The government of Spain (Gobierno de España) is the central government which leads the executive branch and the General State Administration of the Kingdom of Spain.

The Government consists of the Prime Minister and the Ministers; the prime minister has the overall direction of the Ministers and can appoint or terminate their appointments freely. The ministers also belong to the supreme decision-making body, known as the Council of Ministers. The Government is responsible before the Parliament (Cortes Generales), and more precisely before the Congress of the Deputies, a body which elects the Prime Minister or dismisses them through a motion of censure. This is because Spain is a parliamentary system established by the Constitution of 1978.
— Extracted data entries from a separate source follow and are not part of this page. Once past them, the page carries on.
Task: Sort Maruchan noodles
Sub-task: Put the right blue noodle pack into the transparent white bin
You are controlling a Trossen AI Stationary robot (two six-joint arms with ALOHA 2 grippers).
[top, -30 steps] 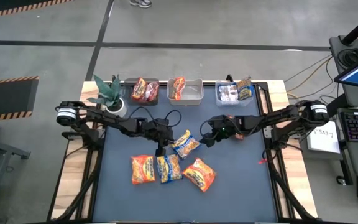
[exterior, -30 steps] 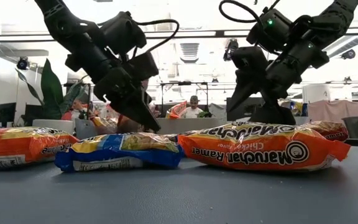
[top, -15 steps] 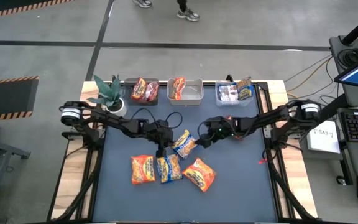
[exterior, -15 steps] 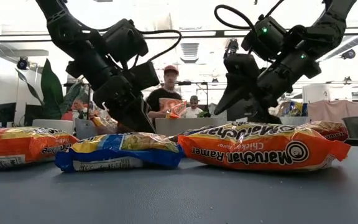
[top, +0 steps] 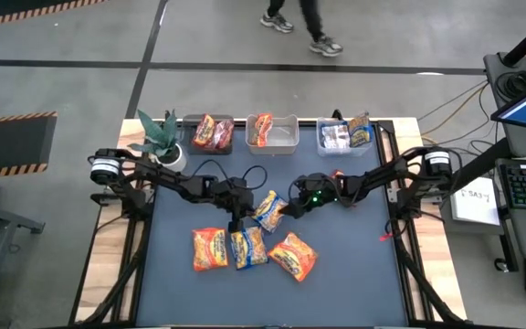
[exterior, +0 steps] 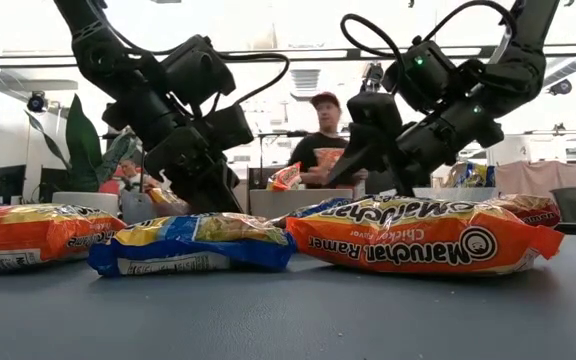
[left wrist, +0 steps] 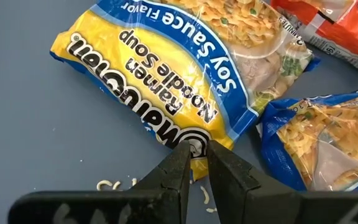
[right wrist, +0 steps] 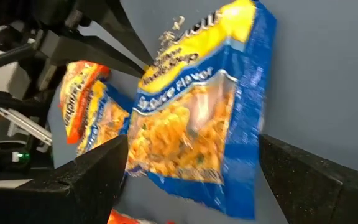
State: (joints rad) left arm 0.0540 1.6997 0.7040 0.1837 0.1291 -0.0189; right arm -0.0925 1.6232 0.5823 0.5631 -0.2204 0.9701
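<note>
A blue-and-yellow noodle packet (top: 270, 210) (left wrist: 166, 74) (right wrist: 197, 106) lies mid-table. My left gripper (top: 238, 217) (left wrist: 196, 158) is at its left end, shut on it. My right gripper (top: 286, 210) (right wrist: 192, 143) is open at the packet's right end, one finger on each side; I cannot tell whether they touch it. Nearer the front lie an orange packet (top: 210, 248), a second blue-and-yellow packet (top: 247, 247) and another orange one (top: 292, 256), flat on the table. My left gripper pinches the packet's sealed edge by the Maruchan logo (left wrist: 188, 144) between its two fingertips. The fingers slant down at it from the table's left. The rest of the packet lies on the table.
Three clear bins (top: 213, 132) (top: 272, 131) (top: 345, 137) holding packets stand along the far edge, beside a potted plant (top: 160, 137). Noodle crumbs (left wrist: 104, 185) lie near my left fingers. A person (exterior: 323, 150) stands beyond the table. Bare table shows to the right (top: 354, 256).
My right gripper has moved toward the table's left, up to the blue-and-yellow packet's right end. The packet has turned slightly. A person has walked into view behind the table.
</note>
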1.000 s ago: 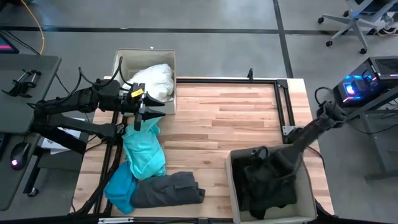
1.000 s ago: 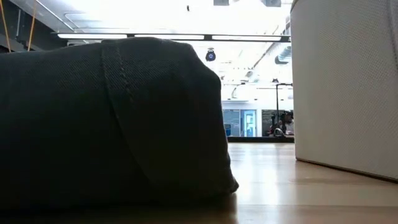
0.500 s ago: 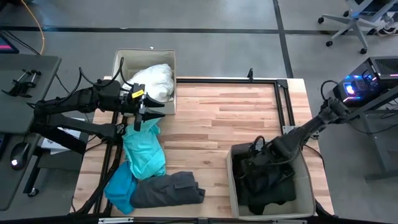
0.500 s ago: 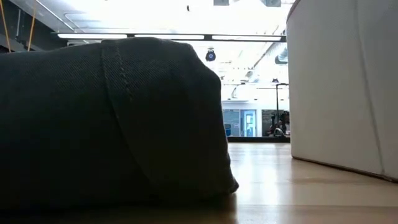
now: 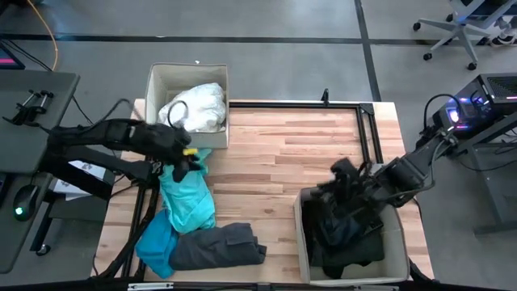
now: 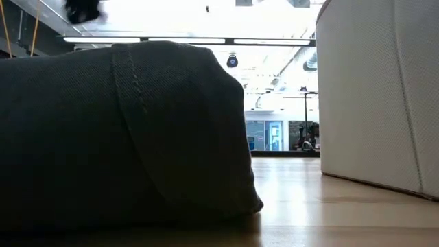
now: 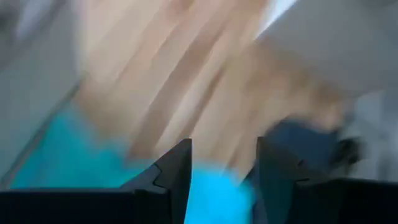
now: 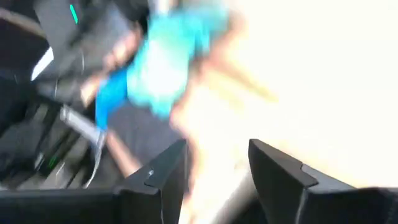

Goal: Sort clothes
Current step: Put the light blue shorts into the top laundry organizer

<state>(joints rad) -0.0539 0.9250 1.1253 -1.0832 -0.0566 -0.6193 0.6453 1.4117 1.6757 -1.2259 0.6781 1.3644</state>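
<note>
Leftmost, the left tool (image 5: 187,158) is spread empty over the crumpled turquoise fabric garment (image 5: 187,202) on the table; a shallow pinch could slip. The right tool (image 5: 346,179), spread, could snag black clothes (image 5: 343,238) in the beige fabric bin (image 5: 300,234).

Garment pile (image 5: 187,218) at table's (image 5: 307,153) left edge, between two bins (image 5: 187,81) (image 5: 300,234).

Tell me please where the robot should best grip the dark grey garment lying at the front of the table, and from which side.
Probably from straight above. The dark grey garment lies flat and folded, so pinch a raised fold near its bare right end; its left end touches the turquoise garment. The left gripper is nearer.
</note>
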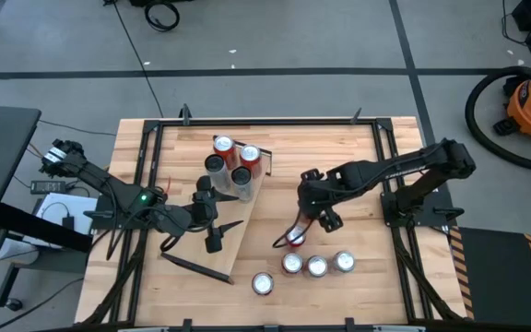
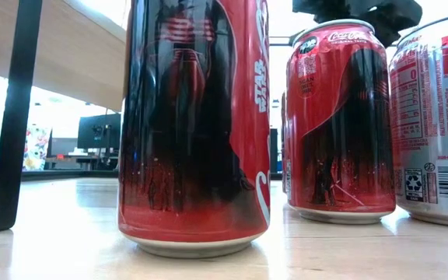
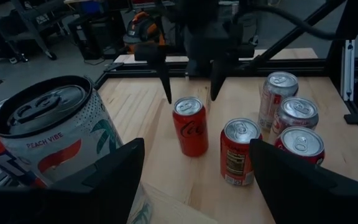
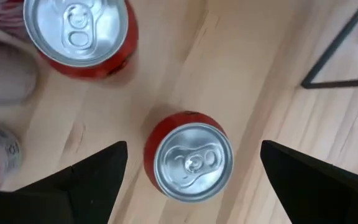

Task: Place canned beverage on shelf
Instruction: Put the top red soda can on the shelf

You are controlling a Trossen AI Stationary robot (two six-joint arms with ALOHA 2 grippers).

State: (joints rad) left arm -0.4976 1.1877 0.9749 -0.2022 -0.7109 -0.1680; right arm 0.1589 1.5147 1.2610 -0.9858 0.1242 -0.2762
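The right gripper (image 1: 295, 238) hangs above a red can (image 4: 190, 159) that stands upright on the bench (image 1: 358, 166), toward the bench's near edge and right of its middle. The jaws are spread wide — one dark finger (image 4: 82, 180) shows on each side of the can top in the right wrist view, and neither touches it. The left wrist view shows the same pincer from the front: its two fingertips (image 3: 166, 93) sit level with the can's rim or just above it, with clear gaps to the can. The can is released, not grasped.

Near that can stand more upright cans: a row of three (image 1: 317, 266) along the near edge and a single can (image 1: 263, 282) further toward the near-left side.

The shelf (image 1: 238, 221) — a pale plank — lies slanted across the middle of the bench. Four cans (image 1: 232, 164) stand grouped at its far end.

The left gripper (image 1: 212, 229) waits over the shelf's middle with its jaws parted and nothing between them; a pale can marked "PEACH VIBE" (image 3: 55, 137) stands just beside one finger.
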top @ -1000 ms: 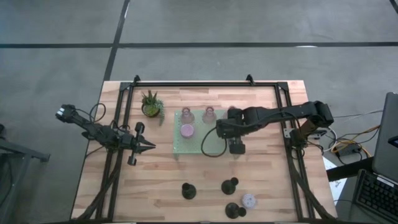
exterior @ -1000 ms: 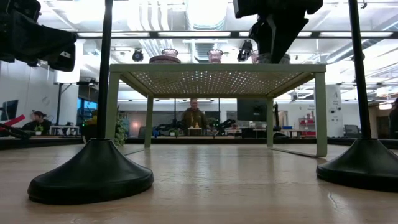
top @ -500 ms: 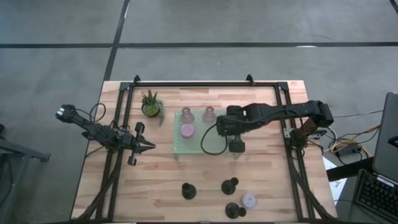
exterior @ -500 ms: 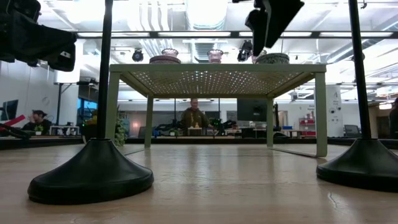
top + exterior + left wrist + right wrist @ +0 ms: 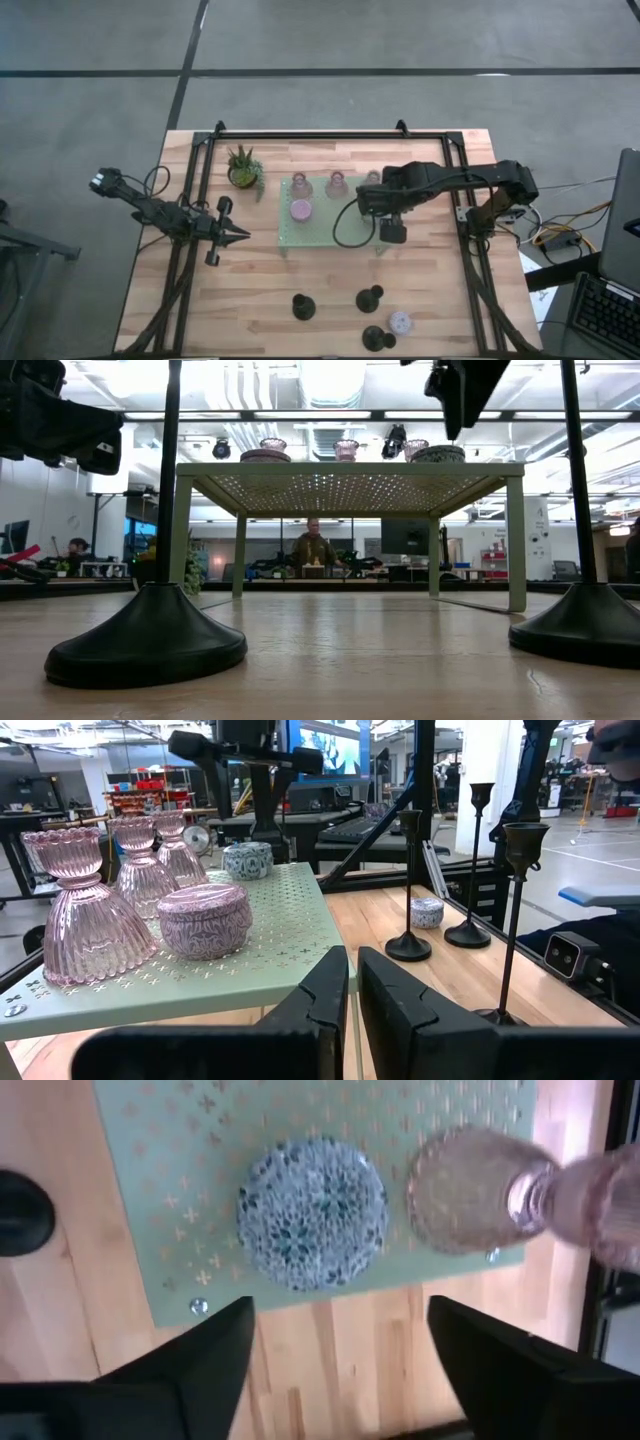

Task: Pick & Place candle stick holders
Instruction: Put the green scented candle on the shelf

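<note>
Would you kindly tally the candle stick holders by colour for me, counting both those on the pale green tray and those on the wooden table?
Clear pink ribbed glass holders: 3
Black knob-stemmed holders: 3
Lilac squat round holder: 1
Blue-grey patterned round holder: 1
Small pale round holder: 1
Total: 9

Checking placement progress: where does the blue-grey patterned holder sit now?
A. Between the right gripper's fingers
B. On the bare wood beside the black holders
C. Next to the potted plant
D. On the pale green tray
D: the blue-grey holder rests on the tray, below the open right gripper.
</note>
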Controlling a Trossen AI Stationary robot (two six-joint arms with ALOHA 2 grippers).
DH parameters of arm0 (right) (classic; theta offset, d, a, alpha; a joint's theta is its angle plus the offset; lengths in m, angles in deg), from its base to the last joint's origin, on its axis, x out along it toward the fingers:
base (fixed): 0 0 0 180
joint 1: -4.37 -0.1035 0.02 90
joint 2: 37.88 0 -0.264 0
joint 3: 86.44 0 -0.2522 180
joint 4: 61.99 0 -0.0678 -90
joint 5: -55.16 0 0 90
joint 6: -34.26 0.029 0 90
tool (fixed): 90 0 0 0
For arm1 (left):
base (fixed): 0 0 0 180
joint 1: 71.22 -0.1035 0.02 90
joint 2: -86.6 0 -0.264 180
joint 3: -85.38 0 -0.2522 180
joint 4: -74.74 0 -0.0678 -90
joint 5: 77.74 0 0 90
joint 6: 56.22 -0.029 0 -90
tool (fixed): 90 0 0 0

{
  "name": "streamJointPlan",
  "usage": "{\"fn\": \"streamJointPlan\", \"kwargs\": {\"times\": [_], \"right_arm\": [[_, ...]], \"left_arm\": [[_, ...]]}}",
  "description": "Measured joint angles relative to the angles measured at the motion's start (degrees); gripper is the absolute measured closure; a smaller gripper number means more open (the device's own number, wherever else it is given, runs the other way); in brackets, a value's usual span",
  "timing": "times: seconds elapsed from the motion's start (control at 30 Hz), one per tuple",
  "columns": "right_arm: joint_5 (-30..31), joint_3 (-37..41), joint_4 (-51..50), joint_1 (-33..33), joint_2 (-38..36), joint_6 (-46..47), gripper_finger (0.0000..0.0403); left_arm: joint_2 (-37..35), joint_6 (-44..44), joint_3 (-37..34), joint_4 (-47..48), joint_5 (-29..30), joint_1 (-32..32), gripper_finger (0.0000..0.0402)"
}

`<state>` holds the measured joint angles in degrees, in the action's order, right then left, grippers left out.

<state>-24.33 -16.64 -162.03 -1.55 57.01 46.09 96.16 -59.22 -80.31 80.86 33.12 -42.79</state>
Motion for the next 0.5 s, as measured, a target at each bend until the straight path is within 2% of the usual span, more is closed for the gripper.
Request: {"fn": "streamJointPlan", "kwargs": {"times": [0.17,0.43,0.5], "right_arm": [[-1.05,1.16,-1.52,-0.23,-0.04,1.5,0.02],[-2.2,5.04,-1.35,-0.47,-0.02,1.12,0.0361],[-2.19,5.31,-1.15,-0.6,-0.02,1.03,0.0386]], "left_arm": [[0.0,0.0,0.0,0.0,0.0,0.02,0.0369],[0.0,0.0,0.0,0.0,0.0,0.0,0.0369],[0.0,0.0,0.02,0.0,-0.01,0.0,0.0369]]}}
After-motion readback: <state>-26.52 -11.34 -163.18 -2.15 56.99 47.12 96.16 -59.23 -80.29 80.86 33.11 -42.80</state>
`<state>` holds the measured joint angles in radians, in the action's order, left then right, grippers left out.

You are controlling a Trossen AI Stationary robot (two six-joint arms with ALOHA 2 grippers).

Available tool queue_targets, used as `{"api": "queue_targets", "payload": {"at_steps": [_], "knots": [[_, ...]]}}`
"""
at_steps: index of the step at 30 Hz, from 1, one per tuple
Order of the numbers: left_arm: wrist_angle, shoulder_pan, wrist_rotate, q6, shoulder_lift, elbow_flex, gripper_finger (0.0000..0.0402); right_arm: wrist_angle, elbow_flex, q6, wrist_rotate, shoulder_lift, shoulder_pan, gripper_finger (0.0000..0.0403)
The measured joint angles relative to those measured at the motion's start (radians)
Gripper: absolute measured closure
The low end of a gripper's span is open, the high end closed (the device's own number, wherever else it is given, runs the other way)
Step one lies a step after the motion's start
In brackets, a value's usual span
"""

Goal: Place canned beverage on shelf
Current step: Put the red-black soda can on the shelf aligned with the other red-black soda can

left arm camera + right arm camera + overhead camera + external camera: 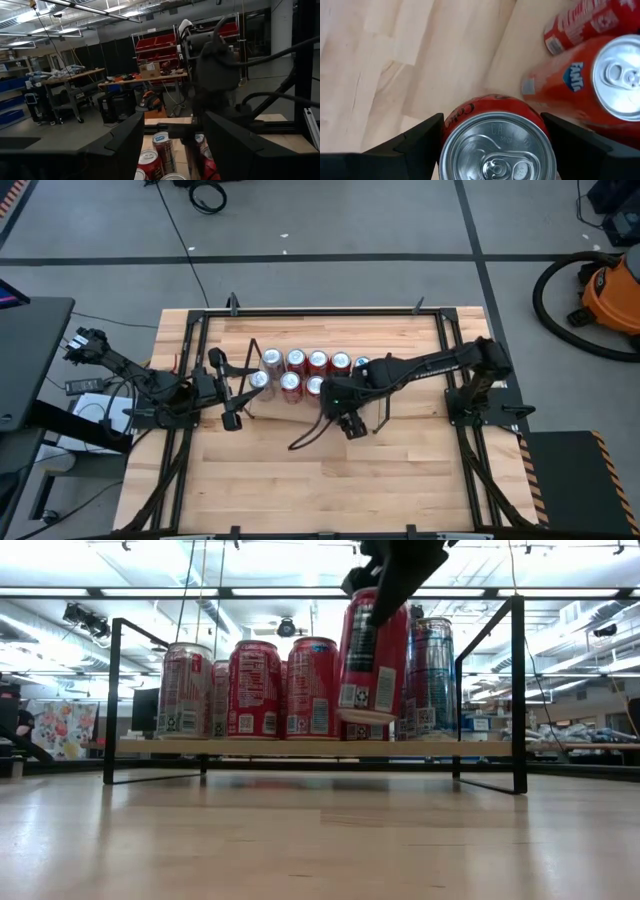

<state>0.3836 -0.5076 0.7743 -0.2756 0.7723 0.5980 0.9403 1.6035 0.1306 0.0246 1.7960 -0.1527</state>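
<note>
A red can (372, 650) hangs tilted in the air, clamped in the right hand (492, 145), just above the near edge of the shelf (300, 747). The shelf sits at the middle of the desk (330, 480), toward its far side. Counted from above, seven other cans (296, 360) stand upright on the shelf in two rows. The left hand (232, 395) waits at the shelf's left end, its fingers (125, 142) apart and holding nothing.

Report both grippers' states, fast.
Left gripper: open, empty, beside the shelf.
Right gripper: shut on a red can.
</note>
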Motion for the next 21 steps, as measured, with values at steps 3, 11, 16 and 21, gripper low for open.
{"api": "queue_targets", "payload": {"at_steps": [3,11,16,21], "knots": [[0.0,0.0,0.0,0.0,0.0,0.0,0.0186,0.003,0.0,-0.009,-0.015,0.007,0.016,0.0078],[0.0,0.0,0.0,0.0,0.0,0.0,0.0186,-0.003,-0.007,-0.013,-0.016,0.018,0.042,0.0078],[0.0,0.0,0.0,0.0,0.0,0.0,0.0186,-0.002,-0.022,-0.014,-0.012,0.018,0.056,0.0078],[0.001,0.0,0.0,0.0,0.0,0.0,0.0186,-0.003,-0.035,-0.015,-0.013,0.018,0.07,0.0078]]}}
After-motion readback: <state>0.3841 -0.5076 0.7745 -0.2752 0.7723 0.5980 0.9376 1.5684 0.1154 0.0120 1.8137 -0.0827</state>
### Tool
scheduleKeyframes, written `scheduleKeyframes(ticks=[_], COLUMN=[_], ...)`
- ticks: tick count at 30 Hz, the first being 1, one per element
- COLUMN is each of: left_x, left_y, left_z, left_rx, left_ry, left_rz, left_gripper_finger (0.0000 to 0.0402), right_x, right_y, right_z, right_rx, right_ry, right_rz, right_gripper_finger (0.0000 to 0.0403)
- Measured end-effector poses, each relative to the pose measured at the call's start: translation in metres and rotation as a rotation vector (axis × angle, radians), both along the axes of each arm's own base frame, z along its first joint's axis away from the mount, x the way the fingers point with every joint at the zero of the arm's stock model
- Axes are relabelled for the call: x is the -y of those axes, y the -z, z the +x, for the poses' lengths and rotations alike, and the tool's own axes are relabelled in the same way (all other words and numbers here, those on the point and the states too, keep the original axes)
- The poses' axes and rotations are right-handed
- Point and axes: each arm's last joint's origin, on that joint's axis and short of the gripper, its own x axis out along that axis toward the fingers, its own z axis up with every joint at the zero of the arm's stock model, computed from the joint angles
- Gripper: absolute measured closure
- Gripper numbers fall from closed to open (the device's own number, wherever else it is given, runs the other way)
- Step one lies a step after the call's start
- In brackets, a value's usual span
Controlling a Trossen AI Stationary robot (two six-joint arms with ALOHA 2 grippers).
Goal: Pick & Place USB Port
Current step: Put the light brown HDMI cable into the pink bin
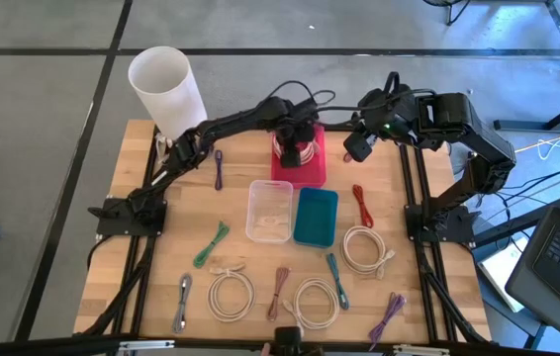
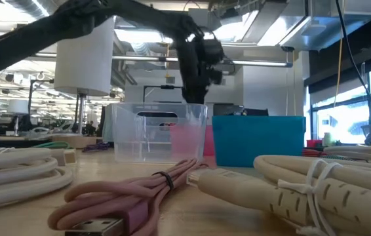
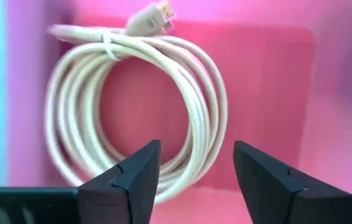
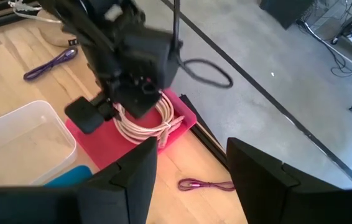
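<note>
Wooden table: three bins, four white cable coils.

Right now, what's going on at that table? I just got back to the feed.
The left gripper hangs over the pink bin at the far side of the table, jaws apart, with a coiled white cable lying in the bin below it, not gripped. The right gripper waits beside that bin, jaws open and empty. The clear bin and the teal bin sit mid-table, and more bundled cables lie spread over the near half.
</note>
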Motion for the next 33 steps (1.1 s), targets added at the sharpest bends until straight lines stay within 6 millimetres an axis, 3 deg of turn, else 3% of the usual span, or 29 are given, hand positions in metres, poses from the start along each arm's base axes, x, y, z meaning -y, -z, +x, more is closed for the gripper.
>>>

Its fundamental regulation is placed in Title IV of the Constitution, as well as in Title V of that document, with respect to its relationship with the Cortes Generales, and in Law 50/1997, of 27 November, of the Government. According to Article 97 of the Constitution and Article 1.1 of the Government Act, "the Government directs domestic and foreign policy, the civil and military administration and the defense of the State. It exercises the executive function and the regulatory regulation according to the Constitution and the laws".

Pedro Sánchez, took office as prime minister on 2 June 2018. He is the leader of the Socialist Workers' Party. He picked his third cabinet in late 2023.

The government is occasionally referred to by the metonymy Moncloa because the Palace of Moncloa is the headquarters of the government, as well as the residence of the prime minister.

==Principles==
The Government's performance is governed by the following operating principles:

- Principle of presidential direction: The Prime Minister directs the Ministers and can appoint or dismiss them freely.
- Principle of responsibility: The Prime Minister responds politically to the Congress of Deputies for the action of the Government. The eventual cessation of the Prime Minister implies the cessation of the Government.
- Principle of collegiality: The Government, understood as Council of Ministers, is a collegiate body composed of a plurality of members of the Government.
- Principle of solidarity: The Government responds in solidum for the action of each one of the members of the Government.
- Departmental principle: The members of the Government, as well as members of this collegiate body, are also the heads of a department in charge of a more or less homogeneous area of competence.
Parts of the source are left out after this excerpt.